A Reflection on Psalm 118.14-24 by Canon Rob,
9th April 2023, Easter Day

The hymn, “Thine be the Glory” (672 in the hymn book we use at St Dunstan’s) always brought our Easter Morning Eucharist to an end at the Church of the Transfiguration in Kempston, near Bedford, where I was the Vicar for 15 happy years. The worship was very much like ours at St Dunstan’s, but what made singing this hymn memorable was that it was the only occasion when we all let our hair down and vigorously waved the pew sheets each time we reached the chorus!! “Thine be the glory, risen, conqu’ring Son, endless is the vict’ry thou o’er death has won.” It was simple joy after weeks of learning through Lent and entering the pain of Holy Week.

We find the same joy in today’s psalm which was almost certainly written to celebrate a great national event and which is perfect for Easter Day. Verse 14, where our reading begins, clearly recalls the Song of Moses, following the Israelites’ safe crossing of the Red Sea, which you can read about in the Book of Exodus Chapter 15. Verse 2 of that chapter in the NRSV translation of the Bible says, “The Lord is my strength and my might, and he has become my salvation.” The psalm is a hymn of praise to God who, alone, has won a great victory and has saved His people.
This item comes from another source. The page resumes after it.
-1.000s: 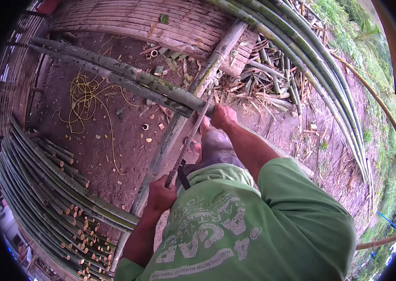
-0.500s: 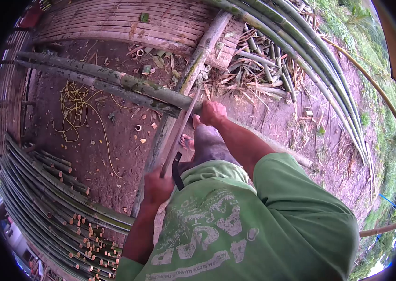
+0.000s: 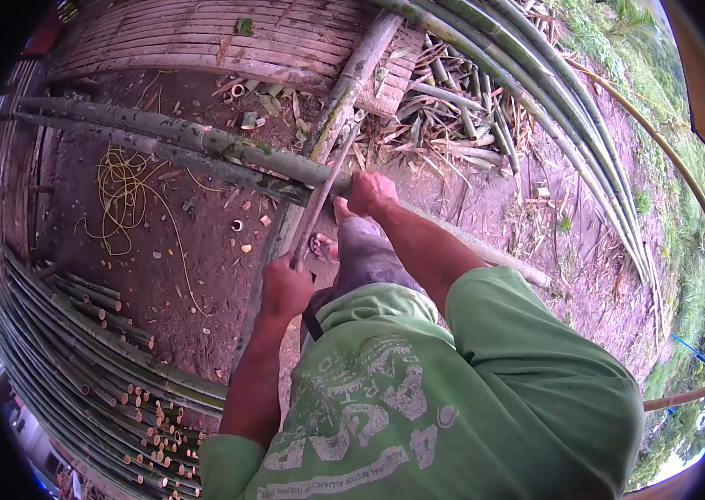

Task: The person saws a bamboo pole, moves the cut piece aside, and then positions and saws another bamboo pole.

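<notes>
My left hand [image 3: 287, 287] is closed around the near end of a long, narrow saw [image 3: 319, 200], whose teeth are too small to make out. The saw lies across a green bamboo pole [image 3: 227, 146], just to the left of my right hand [image 3: 371, 193]. That hand is wrapped around the pole, its fingers partly hidden. A second bamboo pole [image 3: 177, 154] runs alongside the first. Both rest near a slanting bamboo support [image 3: 348, 87]. A pole [image 3: 494, 250] also shows beyond my right forearm; whether it continues the gripped one is hidden.
Stacked bamboo poles [image 3: 102, 333] lie at lower left. Tangled yellow cord [image 3: 123, 196] is on the dirt. A slatted bamboo platform [image 3: 202, 42] stands at the top, beside cut offcuts [image 3: 469, 108]. Long poles [image 3: 560, 100] curve along the right. My sandalled foot [image 3: 323, 247] is below the saw.
My left hand has moved forward, pushing the saw lengthwise across the bamboo pole, so its far tip reaches further up. My right hand keeps its hold. The whole view has shifted slightly.
</notes>
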The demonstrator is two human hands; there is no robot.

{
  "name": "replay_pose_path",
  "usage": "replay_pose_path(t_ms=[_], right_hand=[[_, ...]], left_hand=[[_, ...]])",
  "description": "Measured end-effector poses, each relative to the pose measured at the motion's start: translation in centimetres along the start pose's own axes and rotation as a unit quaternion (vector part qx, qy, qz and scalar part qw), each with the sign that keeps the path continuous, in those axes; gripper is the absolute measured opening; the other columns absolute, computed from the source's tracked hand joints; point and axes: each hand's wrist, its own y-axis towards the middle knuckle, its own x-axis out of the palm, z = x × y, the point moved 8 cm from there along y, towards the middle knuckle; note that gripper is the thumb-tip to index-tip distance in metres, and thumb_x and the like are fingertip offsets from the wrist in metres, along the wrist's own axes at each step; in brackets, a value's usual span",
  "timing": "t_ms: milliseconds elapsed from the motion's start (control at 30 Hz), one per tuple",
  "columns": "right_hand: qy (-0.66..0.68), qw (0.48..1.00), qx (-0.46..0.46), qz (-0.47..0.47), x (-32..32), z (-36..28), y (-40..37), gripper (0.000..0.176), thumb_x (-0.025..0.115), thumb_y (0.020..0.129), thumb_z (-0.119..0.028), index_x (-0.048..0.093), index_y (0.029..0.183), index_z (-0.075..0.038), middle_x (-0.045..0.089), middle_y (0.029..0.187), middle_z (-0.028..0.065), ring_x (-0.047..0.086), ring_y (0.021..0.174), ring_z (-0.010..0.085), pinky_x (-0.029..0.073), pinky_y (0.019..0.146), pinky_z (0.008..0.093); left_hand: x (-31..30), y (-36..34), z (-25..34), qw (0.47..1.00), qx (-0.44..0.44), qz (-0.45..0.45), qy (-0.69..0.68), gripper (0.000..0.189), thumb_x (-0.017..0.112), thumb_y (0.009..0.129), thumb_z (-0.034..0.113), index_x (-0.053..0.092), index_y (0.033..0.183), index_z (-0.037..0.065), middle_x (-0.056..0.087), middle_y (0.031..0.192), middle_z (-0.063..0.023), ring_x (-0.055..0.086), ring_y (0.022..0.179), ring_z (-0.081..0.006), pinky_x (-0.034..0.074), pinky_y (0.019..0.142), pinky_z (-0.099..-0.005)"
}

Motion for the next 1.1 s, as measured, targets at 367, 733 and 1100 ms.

Some commentators believe Psalm 118 was written to celebrate victory after a battle in which many suffered. If so, then verses 14 – 18 may be the king, or other leader, retelling the relief when it was over. Verse 15 might possibly be a reference to the soldiers’ celebration: “Joyful shouts of salvation sound from the tents of the righteous.” Certainly verse 16 are words spoken, or sung, praising God: “The right hand of the Lord does mighty deeds; the right hand of the Lord raises up.” Then, like the earlier verses which we don’t use today, the tone becomes personal: “I shall not die, but live and declare the works of the Lord. The Lord has punished me sorely, but he has not given me over to death.” As you reflect upon these words, it’s not difficult to see why these verses are set for today. Again, as you reflect upon verse 19, you can imagine a procession reaching Jerusalem, or perhaps another major city, with the king at the front shouting: “Open to me the gates of righteousness, that I may enter and give thanks to the Lord.” The national celebration, mentioned above, will soon begin!

Verse 22 may sound familiar to you. They are words which were spoken by Jesus, about himself. We find them in Matthew 21.42 when, having told the Parable of the Tenants in the Vineyard (where Jesus is the son of the owner of the vineyard who is killed by the tenants) he says, “Haven’t you ever read what the Scriptures say? ‘The stone which the builders rejected as worthless turned out to be the most important of all.’” [See also Mark 12.10, Luke 20.17, Acts 4.8-12 and 1 Peter 2.1-10. You might also like to look up Isaiah 28.14-17.] Verses 23 and 24 are important for us at Easter for they remind us that all that happens is because God acts. “This is the Lord’s doing…” and “This is the day that the Lord has made….” In her book, “Let Me Go There”, Paula Gooder says that the writers of the Bible “describe God’s character in terms of what he had done.” In the Old Testament, God freed the Israelites from slavery in Egypt. In the New Testament God raised Jesus from the dead. She believes it is possible to read the Bible as if everything happened in the past. But she says, “If God has saved people in the past we can be confident that he will do so again and again.” We find confirmation of this in the first and last verses of Psalm 118: “O give thanks to the Lord, for he is good; his mercy endures for ever.

God bless you this Easter time. 

God of glory, by the raising of your Son you have broken the chains of death and hell:
fill your Church with faith and hope; for a new day has dawned and the way of life stands open in our Saviour Jesus Christ.